▸ **MATERIALS PROVIDED**
★ ★ ★ ★ ★

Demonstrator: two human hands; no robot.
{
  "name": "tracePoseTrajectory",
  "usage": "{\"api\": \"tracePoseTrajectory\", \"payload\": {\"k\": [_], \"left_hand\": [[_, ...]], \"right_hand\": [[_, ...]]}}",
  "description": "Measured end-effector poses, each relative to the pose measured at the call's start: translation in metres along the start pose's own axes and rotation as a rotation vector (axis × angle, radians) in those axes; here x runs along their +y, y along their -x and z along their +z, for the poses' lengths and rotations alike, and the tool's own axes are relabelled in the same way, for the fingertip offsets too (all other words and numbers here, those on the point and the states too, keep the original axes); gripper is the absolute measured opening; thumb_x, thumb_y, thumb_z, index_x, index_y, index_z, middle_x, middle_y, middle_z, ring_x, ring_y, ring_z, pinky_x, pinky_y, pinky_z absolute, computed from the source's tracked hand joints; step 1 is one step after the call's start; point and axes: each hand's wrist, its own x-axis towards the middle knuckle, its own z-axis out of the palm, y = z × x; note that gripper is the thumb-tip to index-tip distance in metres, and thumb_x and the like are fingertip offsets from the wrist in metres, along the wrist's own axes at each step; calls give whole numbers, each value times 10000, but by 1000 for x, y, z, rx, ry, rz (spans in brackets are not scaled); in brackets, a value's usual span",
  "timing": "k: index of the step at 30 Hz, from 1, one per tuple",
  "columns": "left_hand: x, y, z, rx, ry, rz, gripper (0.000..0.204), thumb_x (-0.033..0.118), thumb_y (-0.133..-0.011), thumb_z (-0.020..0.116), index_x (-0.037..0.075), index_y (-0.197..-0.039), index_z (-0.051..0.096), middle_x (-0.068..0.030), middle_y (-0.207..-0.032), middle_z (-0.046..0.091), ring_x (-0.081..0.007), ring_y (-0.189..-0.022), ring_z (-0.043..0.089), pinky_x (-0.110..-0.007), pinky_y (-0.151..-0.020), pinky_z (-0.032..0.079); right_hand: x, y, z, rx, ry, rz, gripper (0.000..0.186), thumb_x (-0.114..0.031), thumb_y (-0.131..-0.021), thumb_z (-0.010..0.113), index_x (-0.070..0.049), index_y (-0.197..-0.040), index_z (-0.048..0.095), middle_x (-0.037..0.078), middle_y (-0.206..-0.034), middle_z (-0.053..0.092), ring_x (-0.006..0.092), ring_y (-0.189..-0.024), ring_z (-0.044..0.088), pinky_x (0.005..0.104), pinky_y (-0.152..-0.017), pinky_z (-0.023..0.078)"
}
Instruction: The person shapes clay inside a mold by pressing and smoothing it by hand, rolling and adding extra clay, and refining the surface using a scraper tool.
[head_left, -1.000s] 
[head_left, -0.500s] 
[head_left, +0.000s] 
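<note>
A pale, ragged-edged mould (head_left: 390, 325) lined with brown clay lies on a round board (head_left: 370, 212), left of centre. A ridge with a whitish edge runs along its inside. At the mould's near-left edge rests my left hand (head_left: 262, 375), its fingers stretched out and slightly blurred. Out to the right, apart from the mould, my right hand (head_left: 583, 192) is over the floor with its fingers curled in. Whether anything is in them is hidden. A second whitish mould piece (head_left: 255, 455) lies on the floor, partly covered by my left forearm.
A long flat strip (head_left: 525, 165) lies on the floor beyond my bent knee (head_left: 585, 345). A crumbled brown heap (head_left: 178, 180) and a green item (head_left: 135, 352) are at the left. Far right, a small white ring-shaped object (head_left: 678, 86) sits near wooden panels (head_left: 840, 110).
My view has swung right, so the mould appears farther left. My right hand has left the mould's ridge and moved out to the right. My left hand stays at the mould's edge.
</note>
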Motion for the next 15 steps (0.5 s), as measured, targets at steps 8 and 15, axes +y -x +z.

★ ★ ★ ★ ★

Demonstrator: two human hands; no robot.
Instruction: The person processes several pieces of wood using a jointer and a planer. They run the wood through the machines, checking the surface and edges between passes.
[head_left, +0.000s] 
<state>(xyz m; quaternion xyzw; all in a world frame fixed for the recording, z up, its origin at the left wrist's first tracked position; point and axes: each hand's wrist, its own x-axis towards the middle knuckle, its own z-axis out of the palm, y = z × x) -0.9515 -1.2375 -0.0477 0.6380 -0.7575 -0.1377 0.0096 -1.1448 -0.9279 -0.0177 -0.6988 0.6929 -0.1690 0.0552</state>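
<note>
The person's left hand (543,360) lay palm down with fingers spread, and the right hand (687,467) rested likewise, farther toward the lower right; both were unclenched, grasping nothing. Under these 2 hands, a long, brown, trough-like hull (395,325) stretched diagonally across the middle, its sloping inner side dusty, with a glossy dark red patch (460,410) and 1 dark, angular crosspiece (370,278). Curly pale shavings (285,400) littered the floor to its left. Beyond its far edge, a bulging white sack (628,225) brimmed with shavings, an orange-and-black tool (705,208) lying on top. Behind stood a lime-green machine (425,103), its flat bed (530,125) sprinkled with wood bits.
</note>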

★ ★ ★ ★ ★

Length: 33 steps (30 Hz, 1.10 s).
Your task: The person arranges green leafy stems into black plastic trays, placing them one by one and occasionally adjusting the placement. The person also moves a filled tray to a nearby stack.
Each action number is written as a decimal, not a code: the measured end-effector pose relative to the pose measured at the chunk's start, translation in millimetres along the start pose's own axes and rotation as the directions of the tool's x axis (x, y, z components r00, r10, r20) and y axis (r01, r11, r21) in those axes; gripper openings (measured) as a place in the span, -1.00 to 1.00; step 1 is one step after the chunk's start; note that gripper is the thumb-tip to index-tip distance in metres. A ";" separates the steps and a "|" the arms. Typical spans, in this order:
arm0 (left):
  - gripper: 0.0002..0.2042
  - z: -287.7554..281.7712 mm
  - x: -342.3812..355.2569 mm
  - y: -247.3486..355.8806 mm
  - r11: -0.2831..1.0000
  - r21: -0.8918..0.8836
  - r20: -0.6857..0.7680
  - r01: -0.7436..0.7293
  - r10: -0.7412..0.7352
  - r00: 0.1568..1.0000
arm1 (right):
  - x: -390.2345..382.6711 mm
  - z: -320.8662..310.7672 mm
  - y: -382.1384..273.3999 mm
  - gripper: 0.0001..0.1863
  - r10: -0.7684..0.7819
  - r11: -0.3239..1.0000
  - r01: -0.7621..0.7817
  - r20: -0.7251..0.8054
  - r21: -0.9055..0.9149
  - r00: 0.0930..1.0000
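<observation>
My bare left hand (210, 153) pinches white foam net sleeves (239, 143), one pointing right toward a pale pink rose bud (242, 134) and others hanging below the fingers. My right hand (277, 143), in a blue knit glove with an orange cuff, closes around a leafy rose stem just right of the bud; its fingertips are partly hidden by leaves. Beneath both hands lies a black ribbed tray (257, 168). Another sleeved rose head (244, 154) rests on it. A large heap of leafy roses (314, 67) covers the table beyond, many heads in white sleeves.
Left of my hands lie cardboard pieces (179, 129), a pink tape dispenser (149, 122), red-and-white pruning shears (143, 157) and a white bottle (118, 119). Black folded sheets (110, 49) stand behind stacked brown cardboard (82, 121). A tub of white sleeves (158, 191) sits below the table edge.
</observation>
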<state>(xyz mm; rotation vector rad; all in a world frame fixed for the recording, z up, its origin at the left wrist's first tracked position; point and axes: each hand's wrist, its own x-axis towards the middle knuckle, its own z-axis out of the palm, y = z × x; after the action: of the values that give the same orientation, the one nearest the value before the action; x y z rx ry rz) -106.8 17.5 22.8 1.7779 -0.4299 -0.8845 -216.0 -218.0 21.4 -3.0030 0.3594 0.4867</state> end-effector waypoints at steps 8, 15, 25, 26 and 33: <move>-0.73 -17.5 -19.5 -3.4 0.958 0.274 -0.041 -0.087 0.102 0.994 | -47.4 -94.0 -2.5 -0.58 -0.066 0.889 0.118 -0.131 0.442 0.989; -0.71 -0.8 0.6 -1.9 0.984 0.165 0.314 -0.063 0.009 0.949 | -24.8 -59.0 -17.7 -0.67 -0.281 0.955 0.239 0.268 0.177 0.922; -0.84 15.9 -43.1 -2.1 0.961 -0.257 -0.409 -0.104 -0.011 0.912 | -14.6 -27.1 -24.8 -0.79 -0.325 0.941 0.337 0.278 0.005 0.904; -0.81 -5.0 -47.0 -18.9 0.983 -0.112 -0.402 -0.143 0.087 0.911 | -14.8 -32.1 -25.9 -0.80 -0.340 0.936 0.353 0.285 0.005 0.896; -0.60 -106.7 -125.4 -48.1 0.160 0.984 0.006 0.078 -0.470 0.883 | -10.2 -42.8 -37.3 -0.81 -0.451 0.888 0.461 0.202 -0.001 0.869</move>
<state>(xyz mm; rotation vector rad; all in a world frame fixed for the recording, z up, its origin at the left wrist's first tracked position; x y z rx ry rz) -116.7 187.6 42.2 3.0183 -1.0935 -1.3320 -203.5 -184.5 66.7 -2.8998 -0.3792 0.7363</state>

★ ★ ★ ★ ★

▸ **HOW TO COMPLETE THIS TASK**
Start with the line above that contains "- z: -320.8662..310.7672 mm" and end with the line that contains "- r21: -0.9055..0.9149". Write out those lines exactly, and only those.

▸ **RESULT BELOW**
  - z: -320.8662..310.7672 mm
  - y: -382.1384..273.3999 mm
  - gripper: 0.0001..0.1863
  - r10: -0.7684..0.7819
  - r11: -0.3239..1.0000
  - r01: -0.7621..0.7817
  - r20: -0.7251..0.8054
  - r21: -0.9055..0.9149

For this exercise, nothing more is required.